I would like to caution people who are thinking about buying does. Because they are so cheap now most if not all are being sold without the benefit of DNA as in years past. This creates a system in which someone can sell large quantities of females bred for extremely low prices. They make their money on the volume and by the fact the genetics are not always what they may claim them to be. When this happens "brown" deer then have a value worth dealing in. I am reminded of many years ago when a guy had what was a pretty big buck for back then. He sold DOZENS AND DOZENS if not hundreds of fawns and bred does from this buck. Later on people caught on to the fact that this buck could not have bred all those does, nor fathered all those fawns. And in fact many of the does he did breed were just plain old brown does with no real history to them. He deer jockied around so much that he would buy and resell does within days. Often passing off deer as stock he produced when it was stuff he bought cheap and then resold.

All I am saying is beware what kind of place your dealing with. One way to be cautious is to deal with farms who don't deal in large quantities. It is easier to verify your getting what you have been told if they have limited numbers of deer on the farm, and for sale at any given time. Do your homework and don't be fooled by cheap prices.
 
So True. Although i dont believe the dna part to be a big deal in a animal, it is huge who you deal with and what you see. When you see someone put up ad after ad on different sites trying to move their product at about any cost, offering prizes to buy from them and trying to move does bred to something for $300 it should throw up a red flag. It does to me anyways. In todays market you pretty much need does that will give you 180-200in 2 year olds to do more than break even.  If a guy has a doe that can do that its not going to be for sale for 300-350 dollars regardless of how many deer they have on the farm. These kind of deer need to be taken of the breeding line and either sold for meat or the urine market( You will get about the same money)!  By selling a doe like that to a new farmer is just hurting the industry as a whole and sure not doing that new farmer any favors. 
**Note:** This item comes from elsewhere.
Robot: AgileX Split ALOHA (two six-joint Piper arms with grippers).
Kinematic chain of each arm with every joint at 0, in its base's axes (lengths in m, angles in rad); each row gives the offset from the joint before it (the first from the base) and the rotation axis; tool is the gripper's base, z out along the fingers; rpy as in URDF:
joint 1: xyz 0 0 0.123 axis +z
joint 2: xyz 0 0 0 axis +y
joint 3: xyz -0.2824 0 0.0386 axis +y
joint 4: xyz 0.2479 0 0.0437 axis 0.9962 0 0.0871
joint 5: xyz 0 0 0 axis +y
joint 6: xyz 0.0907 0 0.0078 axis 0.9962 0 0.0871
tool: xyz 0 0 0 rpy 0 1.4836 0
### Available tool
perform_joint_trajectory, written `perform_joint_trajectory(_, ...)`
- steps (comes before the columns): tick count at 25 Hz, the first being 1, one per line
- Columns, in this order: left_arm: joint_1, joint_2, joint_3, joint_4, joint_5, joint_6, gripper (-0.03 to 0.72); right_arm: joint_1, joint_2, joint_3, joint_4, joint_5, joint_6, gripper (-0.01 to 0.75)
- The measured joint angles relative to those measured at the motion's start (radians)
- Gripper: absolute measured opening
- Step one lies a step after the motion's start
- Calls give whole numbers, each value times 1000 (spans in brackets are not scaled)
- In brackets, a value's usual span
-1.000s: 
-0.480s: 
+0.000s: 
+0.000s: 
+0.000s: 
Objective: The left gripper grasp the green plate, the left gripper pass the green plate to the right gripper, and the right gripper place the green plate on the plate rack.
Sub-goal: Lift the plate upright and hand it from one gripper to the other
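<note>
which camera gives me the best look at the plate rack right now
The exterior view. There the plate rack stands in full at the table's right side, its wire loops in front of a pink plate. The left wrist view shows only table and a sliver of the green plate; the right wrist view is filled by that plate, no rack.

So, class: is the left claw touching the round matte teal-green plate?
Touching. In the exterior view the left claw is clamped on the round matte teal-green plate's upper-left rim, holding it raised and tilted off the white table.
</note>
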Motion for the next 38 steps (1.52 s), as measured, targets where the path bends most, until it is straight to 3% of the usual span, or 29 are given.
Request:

Myself, I always buy from. 1 Someone that does not have to push their product( I can see if they are a producing farm). 2 Someone that has to buy bucks and does over and over from other farms to try and have deer that are marketable( I like the ones that do the thinking and learning and then make those kind of deer from Ai and such)


I am sure there are exceptions to the rule but in the long run its a safe bet to deal with who you know, long time farmers in preferably in your state and run from the product pusher you will be safe with the paperwork. IMO.